▶ Assignment
Would you please copy every line of the material that follows, exactly as it reads?

▶ Supplied material
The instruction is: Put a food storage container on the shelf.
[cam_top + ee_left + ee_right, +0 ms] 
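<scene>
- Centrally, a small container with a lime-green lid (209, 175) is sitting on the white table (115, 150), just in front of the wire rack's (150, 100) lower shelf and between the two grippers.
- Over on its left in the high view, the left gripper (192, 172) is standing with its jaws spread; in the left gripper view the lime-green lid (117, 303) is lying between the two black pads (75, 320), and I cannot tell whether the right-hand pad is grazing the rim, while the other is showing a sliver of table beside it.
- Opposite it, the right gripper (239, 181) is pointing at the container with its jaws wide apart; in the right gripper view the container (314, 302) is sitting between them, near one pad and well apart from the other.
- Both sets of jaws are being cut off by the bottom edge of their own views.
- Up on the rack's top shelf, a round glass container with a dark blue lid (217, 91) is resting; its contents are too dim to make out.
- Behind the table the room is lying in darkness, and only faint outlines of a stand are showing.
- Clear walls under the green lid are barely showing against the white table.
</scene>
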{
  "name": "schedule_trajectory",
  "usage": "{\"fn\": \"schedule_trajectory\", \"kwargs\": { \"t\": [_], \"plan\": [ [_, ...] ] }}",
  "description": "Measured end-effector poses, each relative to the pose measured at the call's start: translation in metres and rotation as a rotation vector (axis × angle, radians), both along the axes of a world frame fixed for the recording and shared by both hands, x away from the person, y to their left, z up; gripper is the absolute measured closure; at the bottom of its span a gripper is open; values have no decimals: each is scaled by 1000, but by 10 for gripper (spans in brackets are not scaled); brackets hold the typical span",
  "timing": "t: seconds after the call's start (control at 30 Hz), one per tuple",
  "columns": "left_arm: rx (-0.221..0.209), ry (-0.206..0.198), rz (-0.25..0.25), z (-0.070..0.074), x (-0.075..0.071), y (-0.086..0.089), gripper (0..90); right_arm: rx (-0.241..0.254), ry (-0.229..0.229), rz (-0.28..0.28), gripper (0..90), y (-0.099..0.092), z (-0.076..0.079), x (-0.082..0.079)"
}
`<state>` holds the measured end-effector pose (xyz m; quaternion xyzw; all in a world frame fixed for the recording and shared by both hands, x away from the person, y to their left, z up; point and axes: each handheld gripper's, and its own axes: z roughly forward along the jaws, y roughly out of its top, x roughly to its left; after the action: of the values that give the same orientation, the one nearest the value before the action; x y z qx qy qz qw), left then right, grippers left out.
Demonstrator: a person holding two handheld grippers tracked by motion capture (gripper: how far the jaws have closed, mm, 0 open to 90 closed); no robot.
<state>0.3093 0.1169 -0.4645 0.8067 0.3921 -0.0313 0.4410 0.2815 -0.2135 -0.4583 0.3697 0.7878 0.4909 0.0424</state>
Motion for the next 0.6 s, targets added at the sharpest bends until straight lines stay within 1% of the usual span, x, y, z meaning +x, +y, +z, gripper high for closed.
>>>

▶ Output of the exercise
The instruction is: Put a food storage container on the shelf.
[cam_top + ee_left + ee_right, +0 ms] 
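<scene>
- Centrally, a small container with a lime-green lid (209, 175) is sitting on the white table (115, 150), just in front of the wire rack's (150, 100) lower shelf and between the two grippers.
- Over on its left in the high view, the left gripper (192, 172) is standing with its jaws spread; in the left gripper view the lime-green lid (117, 303) is lying between the two black pads (75, 320), and I cannot tell whether the right-hand pad is grazing the rim, while the other is showing a sliver of table beside it.
- Opposite it, the right gripper (239, 181) is pointing at the container with its jaws wide apart; in the right gripper view the container (314, 302) is sitting between them, near one pad and well apart from the other.
- Both sets of jaws are being cut off by the bottom edge of their own views.
- Up on the rack's top shelf, a round glass container with a dark blue lid (217, 91) is resting; its contents are too dim to make out.
- Behind the table the room is lying in darkness, and only faint outlines of a stand are showing.
- Clear walls under the green lid are barely showing against the white table.
</scene>
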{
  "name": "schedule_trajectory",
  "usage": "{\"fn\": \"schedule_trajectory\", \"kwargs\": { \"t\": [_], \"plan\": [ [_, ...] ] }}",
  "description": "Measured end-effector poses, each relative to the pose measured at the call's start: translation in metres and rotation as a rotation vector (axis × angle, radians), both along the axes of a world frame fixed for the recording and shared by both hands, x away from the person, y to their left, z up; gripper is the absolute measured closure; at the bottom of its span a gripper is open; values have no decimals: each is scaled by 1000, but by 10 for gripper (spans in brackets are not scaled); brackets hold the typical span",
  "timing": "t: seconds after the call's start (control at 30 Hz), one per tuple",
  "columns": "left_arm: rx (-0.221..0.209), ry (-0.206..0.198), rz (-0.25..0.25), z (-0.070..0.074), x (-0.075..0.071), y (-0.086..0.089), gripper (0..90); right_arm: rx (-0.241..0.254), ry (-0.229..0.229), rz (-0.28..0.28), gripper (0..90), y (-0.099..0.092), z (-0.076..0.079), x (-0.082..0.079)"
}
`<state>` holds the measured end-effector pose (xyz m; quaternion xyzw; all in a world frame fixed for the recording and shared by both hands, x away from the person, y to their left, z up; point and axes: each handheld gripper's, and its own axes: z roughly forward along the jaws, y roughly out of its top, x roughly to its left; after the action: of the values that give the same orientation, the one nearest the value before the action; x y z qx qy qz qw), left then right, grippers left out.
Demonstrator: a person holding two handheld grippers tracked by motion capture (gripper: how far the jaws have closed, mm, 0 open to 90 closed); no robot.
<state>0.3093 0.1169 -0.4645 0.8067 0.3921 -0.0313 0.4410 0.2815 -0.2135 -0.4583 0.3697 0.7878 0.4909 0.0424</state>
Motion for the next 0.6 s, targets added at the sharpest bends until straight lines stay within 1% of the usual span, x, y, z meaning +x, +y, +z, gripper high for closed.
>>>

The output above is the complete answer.